[Items from a data source]
- Opening Delimiter -

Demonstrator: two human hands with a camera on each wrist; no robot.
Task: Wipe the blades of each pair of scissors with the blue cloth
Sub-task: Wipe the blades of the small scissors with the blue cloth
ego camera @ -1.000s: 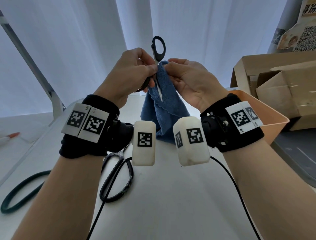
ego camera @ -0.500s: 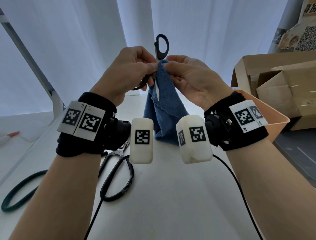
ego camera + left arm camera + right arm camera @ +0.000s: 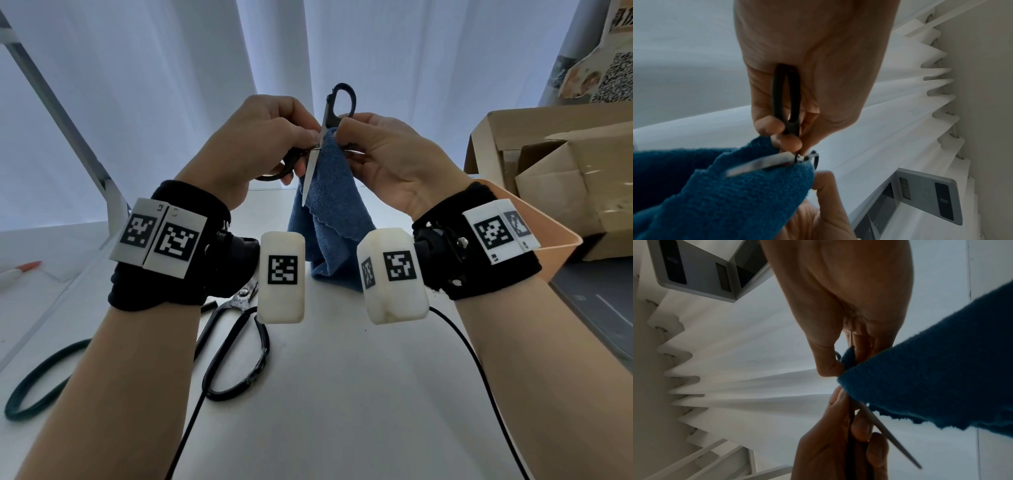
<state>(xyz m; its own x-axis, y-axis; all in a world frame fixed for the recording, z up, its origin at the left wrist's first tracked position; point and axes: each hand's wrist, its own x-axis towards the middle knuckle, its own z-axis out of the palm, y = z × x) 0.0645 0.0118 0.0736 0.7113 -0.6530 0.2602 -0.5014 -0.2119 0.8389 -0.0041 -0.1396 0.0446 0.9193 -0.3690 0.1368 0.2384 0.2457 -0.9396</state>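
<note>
I hold a pair of black-handled scissors point(image 3: 334, 113) up above the table, spread open. My left hand point(image 3: 274, 140) grips one black handle loop point(image 3: 787, 97) near the pivot. One silver blade point(image 3: 311, 174) points down toward me. My right hand point(image 3: 376, 150) pinches the blue cloth point(image 3: 334, 212) around the other blade near the pivot, so that blade is hidden. The cloth hangs down to the table. In the left wrist view the bare blade point(image 3: 760, 165) lies against the cloth point(image 3: 731, 199). In the right wrist view the blade point(image 3: 892, 436) runs below the cloth point(image 3: 931, 386).
A second pair of scissors with large black loops point(image 3: 236, 346) lies on the white table point(image 3: 342, 394) under my left wrist. A dark green loop point(image 3: 37, 383) lies at the left. An orange bin point(image 3: 548, 236) and cardboard boxes point(image 3: 565, 164) stand at the right. Black cables point(image 3: 479, 377) cross the table.
Both hands have risen slightly with the scissors. The bare blade has swung to point more down-left, and the right hand's pinch on the cloth sits closer to the pivot.
</note>
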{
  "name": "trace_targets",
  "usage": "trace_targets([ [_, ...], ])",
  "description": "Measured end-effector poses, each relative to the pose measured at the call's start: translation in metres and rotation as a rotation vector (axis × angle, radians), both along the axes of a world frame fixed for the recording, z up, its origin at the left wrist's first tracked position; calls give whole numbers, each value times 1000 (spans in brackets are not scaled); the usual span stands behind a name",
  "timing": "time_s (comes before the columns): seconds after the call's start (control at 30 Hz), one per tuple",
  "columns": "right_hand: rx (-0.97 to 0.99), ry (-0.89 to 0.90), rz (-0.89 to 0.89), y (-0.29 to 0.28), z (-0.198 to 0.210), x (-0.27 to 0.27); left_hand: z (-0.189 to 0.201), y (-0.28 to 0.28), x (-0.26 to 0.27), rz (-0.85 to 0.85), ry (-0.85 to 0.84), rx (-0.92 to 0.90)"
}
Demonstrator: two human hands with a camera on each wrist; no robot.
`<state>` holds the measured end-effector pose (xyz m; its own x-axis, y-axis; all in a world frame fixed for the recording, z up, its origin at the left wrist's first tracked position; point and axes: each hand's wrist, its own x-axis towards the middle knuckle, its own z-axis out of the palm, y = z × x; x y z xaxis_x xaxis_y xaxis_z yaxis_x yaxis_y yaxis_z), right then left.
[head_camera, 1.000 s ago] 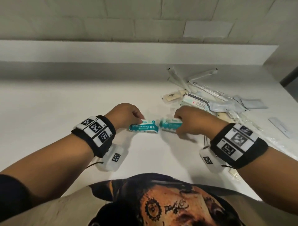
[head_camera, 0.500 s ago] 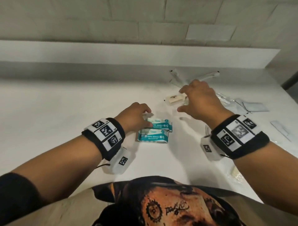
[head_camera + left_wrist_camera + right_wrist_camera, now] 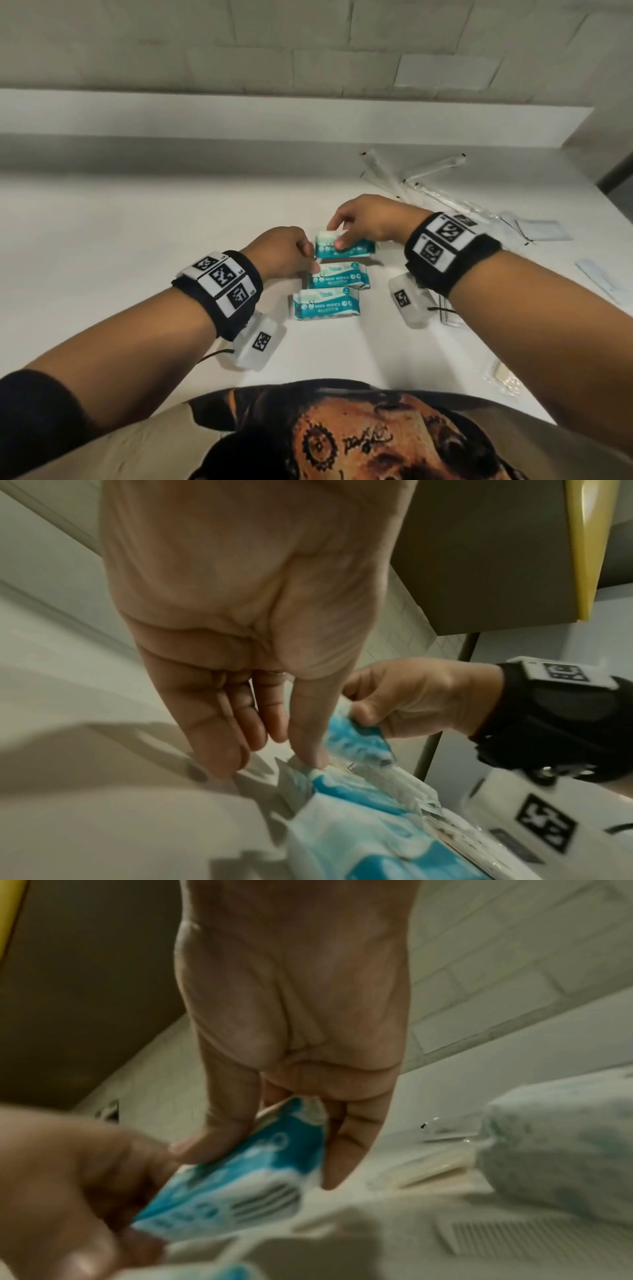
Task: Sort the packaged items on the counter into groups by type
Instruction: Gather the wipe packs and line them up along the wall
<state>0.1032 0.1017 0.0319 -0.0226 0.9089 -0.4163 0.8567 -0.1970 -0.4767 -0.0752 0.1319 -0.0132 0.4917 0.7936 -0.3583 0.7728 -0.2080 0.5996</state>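
Two teal and white "MINI WIPES" packs lie flat on the white counter [image 3: 137,260], one [image 3: 337,277] just behind the other [image 3: 327,303]. My right hand [image 3: 337,235] pinches a third wipes pack [image 3: 352,248] between thumb and fingers, tilted, just behind the middle pack; the same pack [image 3: 240,1177] shows in the right wrist view. My left hand [image 3: 310,255] is at the packs' left ends. In the left wrist view its fingers [image 3: 222,750] point down to the counter and its thumb tip rests on a pack's end [image 3: 342,780]. It holds nothing.
Long clear wrapped sticks [image 3: 411,171] lie at the back right, flat white sachets [image 3: 537,229] to their right. A clear bag with a beige item [image 3: 503,377] is near the front right edge. A pale soft pack [image 3: 561,1150] sits beside my right hand. A ledge [image 3: 274,116] runs along the wall.
My right hand reached into the pile at the back right and came back left holding a third wipes pack. The left hand stayed at the two packs on the counter.
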Motion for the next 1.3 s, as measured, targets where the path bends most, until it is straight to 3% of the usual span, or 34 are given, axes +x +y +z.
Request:
trace_targets([
  [0.2, -101, -152, 63, 22, -15, -10, 1, 1, -1, 4, 54, 48],
  [0.37, -1, -338, 59, 4, -10, -4, 5, 4, 1, -18, 51, 52],
  [0.53, -100, -257, -18, -27, -22, -1, 7, 7, 3, -27, 67, -1],
  [0.7, 39, -183, -47, -39, -28, 1, 4, 8, 3, -59, 115, 110],
  [0.77, 200, -273, -99, -44, -17, 16, 5, 5, 5, -80, 128, 212],
  [0.83, 301, -470, -175, -48, -11, 37, 6, 3, 9, -119, 127, 286],
  [0.93, 94, -664, -195, -51, -14, 58, 7, 4, 14, -168, 128, 294],
  [1.1, 84, -615, -93, -36, -2, 64, 4, 11, 15, -124, 70, 209],
  [1.3, -117, -614, -123, -15, -6, 57, -1, 18, 13, -63, 60, 122],
])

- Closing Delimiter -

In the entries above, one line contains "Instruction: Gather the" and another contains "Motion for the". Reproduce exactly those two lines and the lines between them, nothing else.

▸ Response to this task:
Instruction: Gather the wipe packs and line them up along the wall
<state>0.1032 0.1017 0.0319 -0.0226 0.9089 -0.4163 0.8567 -0.1970 -0.4767 -0.0752 0.1319 -0.0132 0.4917 0.7936 -0.3583 0.7728 -0.2080 0.5996</state>
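Two teal and white "MINI WIPES" packs lie flat on the white counter [image 3: 137,260], one [image 3: 337,277] just behind the other [image 3: 327,303]. My right hand [image 3: 337,235] pinches a third wipes pack [image 3: 352,248] between thumb and fingers, tilted, just behind the middle pack; the same pack [image 3: 240,1177] shows in the right wrist view. My left hand [image 3: 310,255] is at the packs' left ends. In the left wrist view its fingers [image 3: 222,750] point down to the counter and its thumb tip rests on a pack's end [image 3: 342,780]. It holds nothing.
Long clear wrapped sticks [image 3: 411,171] lie at the back right, flat white sachets [image 3: 537,229] to their right. A clear bag with a beige item [image 3: 503,377] is near the front right edge. A pale soft pack [image 3: 561,1150] sits beside my right hand. A ledge [image 3: 274,116] runs along the wall.
My right hand reached into the pile at the back right and came back left holding a third wipes pack. The left hand stayed at the two packs on the counter.
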Motion for the next 1.3 s, as measured, targets where the path bends most, until it is straight to 3% of the usual span, or 34 are given, axes +x +y +z.

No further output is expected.